Jean Grey (Earth-TRN220) – One simple rule when forming a team of X-Men based around a speculative threat: If Jean Grey is available, use her. That, and if the team member is a redhead, use them. Her ridiculous power level is the main reasons she remained dead for so long. Technically “our” Jean is still dead. However, Beast went back in time three years ago and fished out the original five X-Men from the 60’s, or I guess what would be the 70’s or 80’s depending on Marvel continuity. The biggest “grab” was undoubtedly Jean Grey returning to the current Marvel canon. Although she’s still a teenager, she was hit off with the memories of the veteran X-Men, which fast-forwarded her learning process. So, this Jean is basically an 18-year old with the knowledge of the life ahead of her (X-Men stories of the past 50 years). If your Jeanie, that’s potentially a scary, scary, thing. Like I said, you gotta get past the psychological bend and enlist Jean Grey because she’s the most powerful Mutant in existence.
Namor – He’s the first Mutant—a fact that often goes unchecked. As a kid, when I first discovered that Namor was a Mutant, I wondered why in the heck he was never an X-Man. Then, Brian Michael Bendis made my dreams come true in many ways with Dark X-Men. Namor was killed during the events of Secret Wars but I still believe he’s around somewhere due to the Squadron Supreme monthly solicitation descriptions. Either way, he’s on my team. For the record, it’s impossible for anyone not to join up once Nate or Jean Grey are convinced to join because, well, mind-powers! Anyway, what makes up 71% of the planet? 61% of the human anatomy? Water. Namor has a pretty solid control over the seas, or at least water. I’m all about writing a Namor that has hydro-manipulation. Why not? It’s my story! If the aliens attack Earth, Namor will have Atlantis and the seas ready to defend.
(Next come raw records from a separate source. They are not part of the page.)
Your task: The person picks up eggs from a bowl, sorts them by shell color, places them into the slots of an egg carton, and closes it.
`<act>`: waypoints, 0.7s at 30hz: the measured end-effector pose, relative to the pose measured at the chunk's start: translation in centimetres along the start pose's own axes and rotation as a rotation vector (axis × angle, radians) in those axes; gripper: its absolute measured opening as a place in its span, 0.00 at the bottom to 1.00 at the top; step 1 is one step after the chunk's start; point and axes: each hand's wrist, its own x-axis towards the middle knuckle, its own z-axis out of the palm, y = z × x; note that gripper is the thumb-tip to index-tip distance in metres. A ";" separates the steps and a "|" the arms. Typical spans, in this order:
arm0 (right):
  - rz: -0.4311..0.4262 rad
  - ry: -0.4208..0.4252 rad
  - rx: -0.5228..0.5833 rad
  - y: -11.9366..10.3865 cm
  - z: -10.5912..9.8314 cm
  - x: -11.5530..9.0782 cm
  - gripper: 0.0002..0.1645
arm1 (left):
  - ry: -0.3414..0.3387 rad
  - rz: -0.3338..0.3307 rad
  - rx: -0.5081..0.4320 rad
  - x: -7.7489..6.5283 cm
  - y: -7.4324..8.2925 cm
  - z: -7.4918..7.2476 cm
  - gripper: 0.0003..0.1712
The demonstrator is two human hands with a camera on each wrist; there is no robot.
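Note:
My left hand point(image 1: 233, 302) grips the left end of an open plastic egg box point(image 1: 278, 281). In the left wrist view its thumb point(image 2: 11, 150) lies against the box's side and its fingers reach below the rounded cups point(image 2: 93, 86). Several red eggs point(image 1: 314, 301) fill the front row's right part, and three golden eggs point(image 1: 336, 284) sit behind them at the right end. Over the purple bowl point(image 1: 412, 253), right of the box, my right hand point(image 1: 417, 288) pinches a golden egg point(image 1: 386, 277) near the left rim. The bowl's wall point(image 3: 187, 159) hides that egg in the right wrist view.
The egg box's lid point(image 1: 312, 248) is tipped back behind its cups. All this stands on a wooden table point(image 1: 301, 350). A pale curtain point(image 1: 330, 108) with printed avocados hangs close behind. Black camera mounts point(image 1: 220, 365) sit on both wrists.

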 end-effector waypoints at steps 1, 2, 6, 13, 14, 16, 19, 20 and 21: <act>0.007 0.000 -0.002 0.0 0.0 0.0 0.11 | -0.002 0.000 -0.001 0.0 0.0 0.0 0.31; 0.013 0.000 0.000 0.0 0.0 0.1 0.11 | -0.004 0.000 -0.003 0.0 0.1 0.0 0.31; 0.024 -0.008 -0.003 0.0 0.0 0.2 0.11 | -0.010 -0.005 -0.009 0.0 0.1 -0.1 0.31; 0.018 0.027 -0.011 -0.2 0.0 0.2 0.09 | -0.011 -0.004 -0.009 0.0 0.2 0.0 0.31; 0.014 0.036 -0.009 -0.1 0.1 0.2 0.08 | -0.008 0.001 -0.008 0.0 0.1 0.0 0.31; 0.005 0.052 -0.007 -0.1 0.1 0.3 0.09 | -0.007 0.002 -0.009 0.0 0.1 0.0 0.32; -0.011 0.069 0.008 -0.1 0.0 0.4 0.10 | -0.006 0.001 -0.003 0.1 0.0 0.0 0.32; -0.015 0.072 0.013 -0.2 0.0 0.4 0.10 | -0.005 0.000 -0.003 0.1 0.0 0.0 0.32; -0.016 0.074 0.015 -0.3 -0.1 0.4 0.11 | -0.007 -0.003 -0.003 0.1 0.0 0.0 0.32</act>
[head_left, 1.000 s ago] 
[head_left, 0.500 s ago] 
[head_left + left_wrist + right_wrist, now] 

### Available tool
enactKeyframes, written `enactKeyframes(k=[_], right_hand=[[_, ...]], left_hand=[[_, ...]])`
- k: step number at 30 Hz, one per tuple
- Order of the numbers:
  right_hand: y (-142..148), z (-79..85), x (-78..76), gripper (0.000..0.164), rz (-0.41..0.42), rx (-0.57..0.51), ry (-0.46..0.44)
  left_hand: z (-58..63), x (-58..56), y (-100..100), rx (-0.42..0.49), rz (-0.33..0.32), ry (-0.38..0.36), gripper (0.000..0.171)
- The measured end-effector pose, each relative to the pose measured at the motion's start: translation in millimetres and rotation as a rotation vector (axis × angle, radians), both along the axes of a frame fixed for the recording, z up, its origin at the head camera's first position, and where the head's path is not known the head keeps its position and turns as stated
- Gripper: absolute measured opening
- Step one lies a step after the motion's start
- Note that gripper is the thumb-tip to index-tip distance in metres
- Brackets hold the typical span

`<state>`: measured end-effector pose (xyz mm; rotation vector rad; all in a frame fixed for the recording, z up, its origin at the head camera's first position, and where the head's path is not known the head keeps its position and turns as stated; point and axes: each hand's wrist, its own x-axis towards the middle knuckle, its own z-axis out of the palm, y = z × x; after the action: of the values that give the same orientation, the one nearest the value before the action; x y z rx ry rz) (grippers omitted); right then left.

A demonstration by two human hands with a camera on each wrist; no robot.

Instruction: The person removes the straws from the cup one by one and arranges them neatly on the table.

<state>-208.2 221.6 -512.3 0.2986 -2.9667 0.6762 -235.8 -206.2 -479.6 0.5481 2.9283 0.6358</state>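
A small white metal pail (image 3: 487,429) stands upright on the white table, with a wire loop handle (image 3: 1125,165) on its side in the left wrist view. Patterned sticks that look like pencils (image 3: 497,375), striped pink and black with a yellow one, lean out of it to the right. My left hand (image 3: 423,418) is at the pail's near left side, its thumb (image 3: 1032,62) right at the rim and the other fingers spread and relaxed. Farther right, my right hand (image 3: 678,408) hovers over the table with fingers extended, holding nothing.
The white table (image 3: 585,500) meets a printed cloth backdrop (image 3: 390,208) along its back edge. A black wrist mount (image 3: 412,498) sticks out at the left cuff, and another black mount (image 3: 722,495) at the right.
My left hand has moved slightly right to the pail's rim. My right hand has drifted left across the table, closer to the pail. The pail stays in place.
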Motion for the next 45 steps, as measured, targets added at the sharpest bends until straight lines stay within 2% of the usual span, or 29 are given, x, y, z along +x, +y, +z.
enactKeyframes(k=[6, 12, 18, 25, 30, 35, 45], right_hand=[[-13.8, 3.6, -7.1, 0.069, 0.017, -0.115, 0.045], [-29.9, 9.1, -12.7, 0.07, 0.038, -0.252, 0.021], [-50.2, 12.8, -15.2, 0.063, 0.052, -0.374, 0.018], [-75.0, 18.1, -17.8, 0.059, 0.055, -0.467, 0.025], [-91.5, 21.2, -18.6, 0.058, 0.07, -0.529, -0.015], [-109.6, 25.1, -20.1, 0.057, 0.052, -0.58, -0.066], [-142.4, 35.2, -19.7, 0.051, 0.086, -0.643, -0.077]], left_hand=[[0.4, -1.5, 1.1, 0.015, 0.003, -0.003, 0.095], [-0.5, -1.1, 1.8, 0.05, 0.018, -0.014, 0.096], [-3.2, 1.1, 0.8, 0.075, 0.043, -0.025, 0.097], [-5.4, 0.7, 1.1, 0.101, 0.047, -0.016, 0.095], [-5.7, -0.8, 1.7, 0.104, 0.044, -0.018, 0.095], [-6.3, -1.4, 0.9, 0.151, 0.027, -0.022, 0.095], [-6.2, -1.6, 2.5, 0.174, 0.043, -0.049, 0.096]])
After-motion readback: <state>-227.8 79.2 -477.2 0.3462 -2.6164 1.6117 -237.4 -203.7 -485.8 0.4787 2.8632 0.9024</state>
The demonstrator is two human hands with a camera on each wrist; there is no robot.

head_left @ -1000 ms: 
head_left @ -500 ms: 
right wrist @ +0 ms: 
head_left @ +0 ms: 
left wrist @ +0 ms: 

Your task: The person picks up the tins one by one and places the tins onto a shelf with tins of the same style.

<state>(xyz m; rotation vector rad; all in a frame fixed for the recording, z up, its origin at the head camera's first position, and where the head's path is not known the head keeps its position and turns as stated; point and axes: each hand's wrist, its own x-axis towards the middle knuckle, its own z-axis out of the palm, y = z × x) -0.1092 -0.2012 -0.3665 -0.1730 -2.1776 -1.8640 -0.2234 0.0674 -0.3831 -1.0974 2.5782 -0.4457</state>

Dr. Henry McCoy (Earth-616) – Finally rounding out the team is the brain of the bunch. Beast is who I would confer with as I assembled these teams. Plug Hank in the X-Mansion and have him push the buttons and relay the orders. He’s a genius, but he’s also a gentle character with a calming voice. In the X-Men’s darkest hours, there is no other voice I want to hear than Beast’s to ensure them of their safety. He’s another member of this team I picked based on experience alone. Plus, he’s connected to all of the other super-teams within the Marvel U. We need that buffer in case the “s” hits the fan.
IN REVIEW: Unknown aliens are on their way to Earth. Marvel needs the X-Men’s help.
On the super-defensive, mobile satellite, the front lines – X-MAN, XORN, POLARIS, LILA CHENEY, CYPHER, and MADISON JEFFRIES
Inside the X-Mansion, hoping the aliens don’t get through the front lines, but you know some will because it’s comics – a PROTEUS/LEGION hybrid, ELIXIR, HOPE SUMMERS, “Young” JEAN GREY, NAMOR, and BEAST
Now the questions: What will happen? Who are the aliens? How powerful are they? Will the interplanetary squad be able to stave off enough of the warships? If so, will the X-Men team on Earth be enough to quell this invasion? What about the aging? What’s that shit about? Will that plot detail get “WildStorm 98’d” out of the story? And let’s be real, what will Legion—the new vessel for Proteus—put the X-Men and heroes of Earth through while the aliens attack the interplanetary heroes? Is that a story in itself? What in the world is going on here?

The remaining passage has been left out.